Recently we had a problem with our CDN service: one of edge locations cached incomplete version of javascript file and our customers from United Arab Emirates (and maybe some other nearby countries) were not able to use our service. This issue is resolved now, but we've realized that monitoring of our CDN network might be a good idea.
We need to monitor:
- Resources are available.
- They have correct content-type, content-encoding (gzip), expires and some other headers
- They have same size on all geo locations.
- Resources often change names (we are changing filename suffix when updating it with a new version), so we need to have ability to change monitored resource urls quickly and in best case automatically during deploys.
Since our CDN provider have a lot of servers in different locations, we need to track this from many different locations as well. I've seen a lot of services that can track website from many locations, but all of them seems to be focused on measuring availability and speed, while for this issue we are more focused on consistency.
So, I believe we have following options:
- Find a hosted monitoring service which can do required. Does anyone know any?
- Write a monitoring script using some list/network of proxy servers. Is there are any reliable list/service for this?
- Write a script using tor exit node specification to track our resources from different locations.
- Use some other CDN that have this functionality out of the box and guarantee that all copies of out resources on all locations are consistent. But we'd still like to have some 3rd-party monitoring.
What is better approach? Can you suggest something else to solve our problem?
Thanks.
Sorry, but that's almost certainly impossible.
The best way would be to get a list of all edge servers' IP addresses from the CDN provider, and then script something to test the copies on the edge locations. But, I'm 99% sure you will not find a CDN provider who will give you detailed information on all edge locations -- the CDN's are in a fiercely competitive business.
With the exception of the above known list of IPs, with a CDN you can't rely on DYI monitoring, or HTTP monitoring done by Gomez, Pingdom, or any of the other HTTP monitoring services. CDNs have edge locations in many cities, and use some kind of 'smart' traffic routing:
For this reason, your monitoring client would get directed to the 'nearest' CDN POP, and would not be able to monitor the other CDN POPs. You would have to run monitoring agents in many, many locations around before you could be certain you covered all CDN POPs.
All good CDNs have extensive monitoring of their own network, so there really should be no reason to duplicate this yourself.

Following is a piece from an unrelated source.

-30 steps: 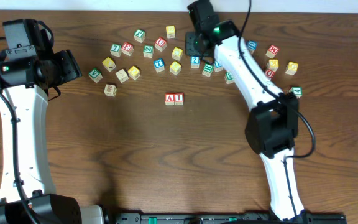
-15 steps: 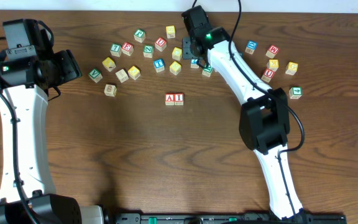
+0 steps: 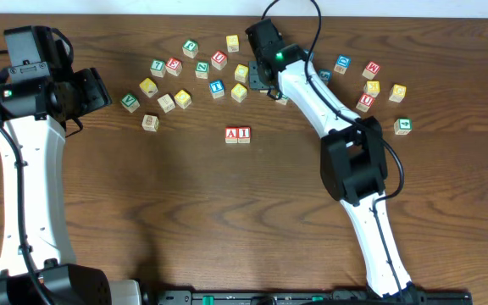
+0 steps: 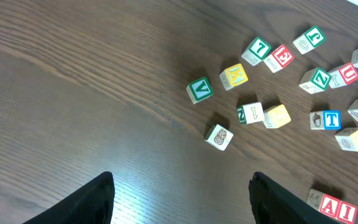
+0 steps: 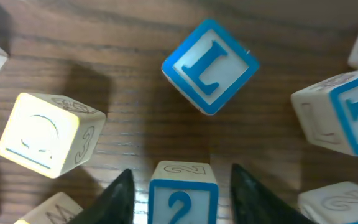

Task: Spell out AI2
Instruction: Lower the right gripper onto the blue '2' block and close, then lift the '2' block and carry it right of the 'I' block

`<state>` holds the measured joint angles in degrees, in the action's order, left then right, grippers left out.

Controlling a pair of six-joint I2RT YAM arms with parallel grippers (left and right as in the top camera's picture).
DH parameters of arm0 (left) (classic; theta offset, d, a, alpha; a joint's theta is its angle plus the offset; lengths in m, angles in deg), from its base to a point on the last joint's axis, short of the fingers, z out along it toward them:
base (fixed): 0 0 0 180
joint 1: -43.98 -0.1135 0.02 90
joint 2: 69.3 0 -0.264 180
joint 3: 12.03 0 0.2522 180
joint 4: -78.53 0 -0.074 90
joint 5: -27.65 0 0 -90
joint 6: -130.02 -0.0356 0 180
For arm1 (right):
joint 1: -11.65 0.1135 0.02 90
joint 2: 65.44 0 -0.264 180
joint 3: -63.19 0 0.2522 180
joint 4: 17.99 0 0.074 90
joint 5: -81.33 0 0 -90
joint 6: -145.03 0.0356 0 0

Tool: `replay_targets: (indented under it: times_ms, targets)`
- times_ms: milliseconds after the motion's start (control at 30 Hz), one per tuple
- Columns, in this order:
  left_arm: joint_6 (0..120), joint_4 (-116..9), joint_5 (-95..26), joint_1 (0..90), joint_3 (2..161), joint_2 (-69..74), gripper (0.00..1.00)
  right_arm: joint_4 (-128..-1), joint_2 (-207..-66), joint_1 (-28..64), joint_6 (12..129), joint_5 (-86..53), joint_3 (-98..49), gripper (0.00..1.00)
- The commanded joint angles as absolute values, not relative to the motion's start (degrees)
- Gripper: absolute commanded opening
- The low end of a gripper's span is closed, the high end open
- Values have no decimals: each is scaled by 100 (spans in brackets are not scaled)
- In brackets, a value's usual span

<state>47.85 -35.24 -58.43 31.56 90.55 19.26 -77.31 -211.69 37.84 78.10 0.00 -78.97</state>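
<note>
The red A block (image 3: 231, 134) and red I block (image 3: 243, 134) sit side by side at the table's middle; they also show in the left wrist view (image 4: 331, 204). The blue 2 block (image 5: 182, 196) stands between the fingers of my right gripper (image 5: 182, 202), which is open, with a gap on each side. In the overhead view the right gripper (image 3: 261, 78) covers that block, in the block cluster at the back. My left gripper (image 4: 182, 199) is open and empty over bare wood at the far left (image 3: 91, 89).
Several loose letter blocks lie scattered along the back of the table (image 3: 185, 76). Right by the 2 block are a blue-faced block (image 5: 210, 65), a yellow block (image 5: 48, 134) and another blue block (image 5: 340, 118). More blocks lie at the back right (image 3: 371, 85).
My right arm has swung left across the block cluster and come down around the blue 2 block. The left arm and the A and I blocks have not moved.
</note>
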Motion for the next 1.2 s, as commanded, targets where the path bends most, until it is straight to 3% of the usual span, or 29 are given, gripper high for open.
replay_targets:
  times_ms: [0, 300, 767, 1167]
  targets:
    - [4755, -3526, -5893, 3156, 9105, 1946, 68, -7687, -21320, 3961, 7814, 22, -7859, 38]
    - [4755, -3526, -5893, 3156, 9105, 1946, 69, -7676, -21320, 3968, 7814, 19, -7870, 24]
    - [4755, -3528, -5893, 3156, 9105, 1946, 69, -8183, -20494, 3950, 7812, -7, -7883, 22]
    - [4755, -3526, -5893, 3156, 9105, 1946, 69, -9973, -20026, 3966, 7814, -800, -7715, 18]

Instead I would suggest to consider:
Switching to a better CDN provider?
Forcing the CDN POPs to evict their cached versions more frequently. Good CDNs can manage the cache TTL on their edges independently from what the HTTP Expires & Cache-Control headers say. That way, if there is an incomplete file, it will get flushed sooner.

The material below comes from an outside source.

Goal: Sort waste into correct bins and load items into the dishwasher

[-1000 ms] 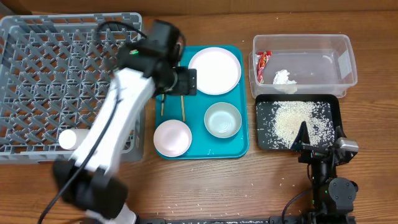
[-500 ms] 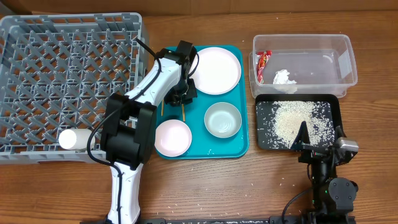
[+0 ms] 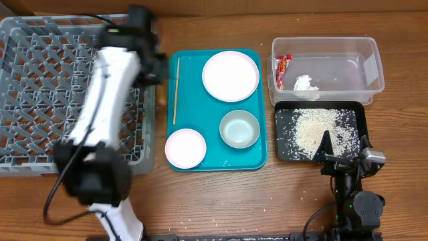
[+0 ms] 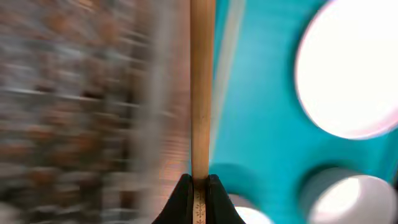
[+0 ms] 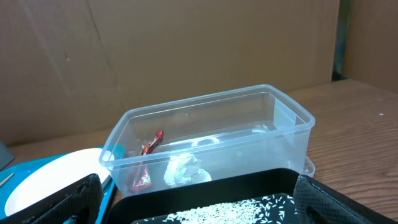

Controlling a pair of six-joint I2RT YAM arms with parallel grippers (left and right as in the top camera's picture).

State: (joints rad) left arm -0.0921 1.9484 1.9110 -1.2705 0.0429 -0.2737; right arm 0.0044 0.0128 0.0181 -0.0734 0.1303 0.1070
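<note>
My left gripper (image 4: 199, 180) is shut on a wooden chopstick (image 4: 201, 93), which sticks straight out from the jaws. In the overhead view the left gripper (image 3: 159, 69) hovers at the right edge of the grey dish rack (image 3: 40, 80). A second chopstick (image 3: 176, 90) lies on the teal tray (image 3: 200, 100) with the pale plate (image 3: 231, 75), a greenish bowl (image 3: 239, 128) and a pink bowl (image 3: 185, 148). The clear tub (image 3: 334, 63) holds the red wrapper (image 3: 283, 67) and the tissue (image 3: 305, 84). Rice (image 3: 317, 130) lies in the black tray (image 3: 287, 150). My right gripper (image 3: 344, 148) stands open at that tray's near edge.
The left arm stretches across the rack's right side and hides part of it. Loose rice grains are scattered on the wooden table (image 3: 281, 194) in front of the trays. A cardboard wall (image 5: 186, 50) stands behind the tub (image 5: 273, 124).
The left gripper shut on one chopstick on the teal tray, lifted it and swung left to the rack's edge. One chopstick stays on the tray. The right arm has not moved.
</note>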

1) Check out the monitoring locations of pingdom.com and websitepulse.com
2) Not reliable
3) Not reliable
4) never heard off
Did you talk to your CDN provider to check for possible tools to suit your monitoring needs? A CDN might provide you with an interface to specifically choose a mirror site or region for your check requests. I would take this as the number one route, because everything else is rather a hack than a real solution.

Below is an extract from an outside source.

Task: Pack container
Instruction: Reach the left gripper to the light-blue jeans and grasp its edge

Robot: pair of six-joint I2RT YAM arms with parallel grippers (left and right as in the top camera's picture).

There are proxy directories, but these are unreliable and change often, as 3molo stated. You might consider running your own proxies over cloud services (e.g. AWS or Azure) as monitoring agents, but it really depends on the geolocation algorithms used by your CDN if this will reflect "real-world" detection and get your requests served by the "right" servers.
Relying on an unreliable peer-to-peer infrastructure like tor for monitoring sounds like a bad idea and may only be worth a try if you are out of other options.